**Task item**
When you reach the line that contains "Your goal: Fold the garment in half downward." in the data below, start reproducing lines exactly, and stop after the line that contains "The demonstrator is".

*** Given information

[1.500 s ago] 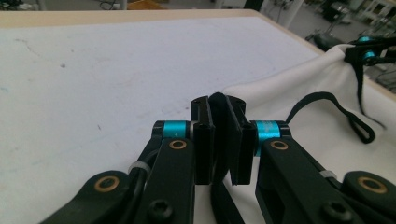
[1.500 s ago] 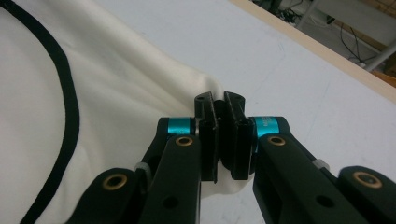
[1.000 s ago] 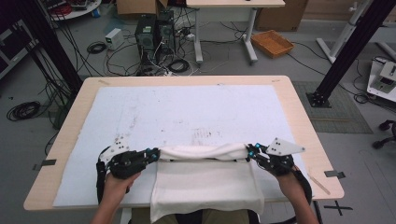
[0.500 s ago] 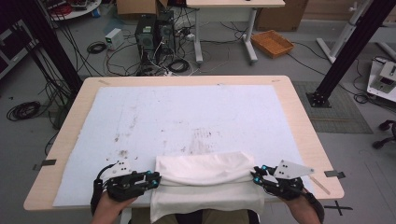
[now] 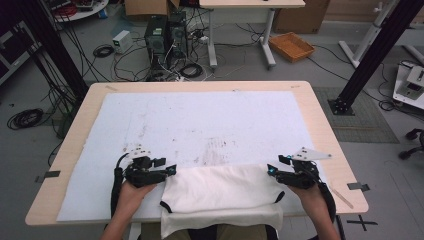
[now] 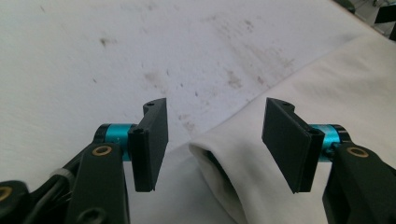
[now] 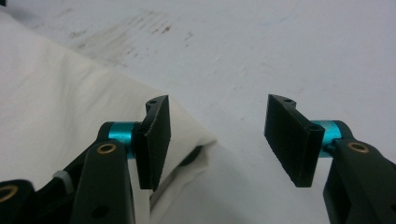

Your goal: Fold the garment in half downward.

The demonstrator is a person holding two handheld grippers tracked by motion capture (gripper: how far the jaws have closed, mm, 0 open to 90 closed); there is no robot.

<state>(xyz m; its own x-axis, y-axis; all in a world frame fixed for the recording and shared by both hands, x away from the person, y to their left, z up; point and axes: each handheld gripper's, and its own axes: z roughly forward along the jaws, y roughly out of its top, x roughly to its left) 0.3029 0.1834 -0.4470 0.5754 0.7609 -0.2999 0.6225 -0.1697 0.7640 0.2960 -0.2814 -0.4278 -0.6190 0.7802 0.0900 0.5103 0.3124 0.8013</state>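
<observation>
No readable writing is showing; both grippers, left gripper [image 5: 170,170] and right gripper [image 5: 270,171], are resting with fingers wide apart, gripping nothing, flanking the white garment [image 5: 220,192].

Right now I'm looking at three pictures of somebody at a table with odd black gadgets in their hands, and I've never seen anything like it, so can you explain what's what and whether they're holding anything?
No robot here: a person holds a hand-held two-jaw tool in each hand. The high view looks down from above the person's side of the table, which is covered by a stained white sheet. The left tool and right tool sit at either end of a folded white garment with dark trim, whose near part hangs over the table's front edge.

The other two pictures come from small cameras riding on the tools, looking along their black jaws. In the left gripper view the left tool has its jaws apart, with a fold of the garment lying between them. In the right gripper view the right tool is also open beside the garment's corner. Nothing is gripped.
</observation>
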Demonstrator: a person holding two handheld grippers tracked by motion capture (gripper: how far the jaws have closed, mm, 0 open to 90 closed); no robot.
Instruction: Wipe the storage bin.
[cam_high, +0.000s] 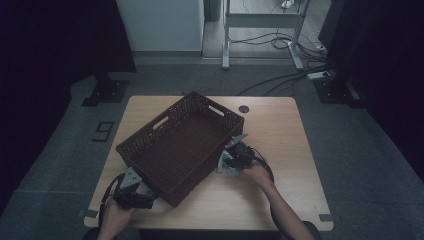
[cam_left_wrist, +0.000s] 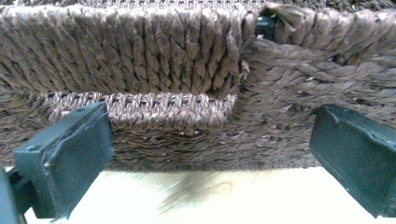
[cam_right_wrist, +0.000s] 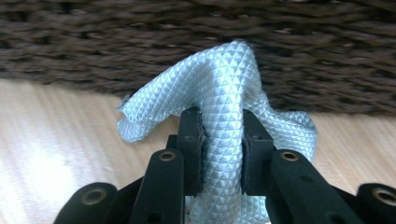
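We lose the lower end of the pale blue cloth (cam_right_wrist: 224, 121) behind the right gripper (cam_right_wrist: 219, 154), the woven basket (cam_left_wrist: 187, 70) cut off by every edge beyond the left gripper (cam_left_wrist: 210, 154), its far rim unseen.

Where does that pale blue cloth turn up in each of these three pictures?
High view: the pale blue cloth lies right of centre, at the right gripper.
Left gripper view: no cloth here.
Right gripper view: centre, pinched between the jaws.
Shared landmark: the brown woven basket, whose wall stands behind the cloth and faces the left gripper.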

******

**Worked solution**
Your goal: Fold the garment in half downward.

The demonstrator is a person holding two handheld grippers tracked by motion capture (gripper: how far the jaws have closed, mm, 0 open to 90 closed); there is no robot.

With this, the answer is done.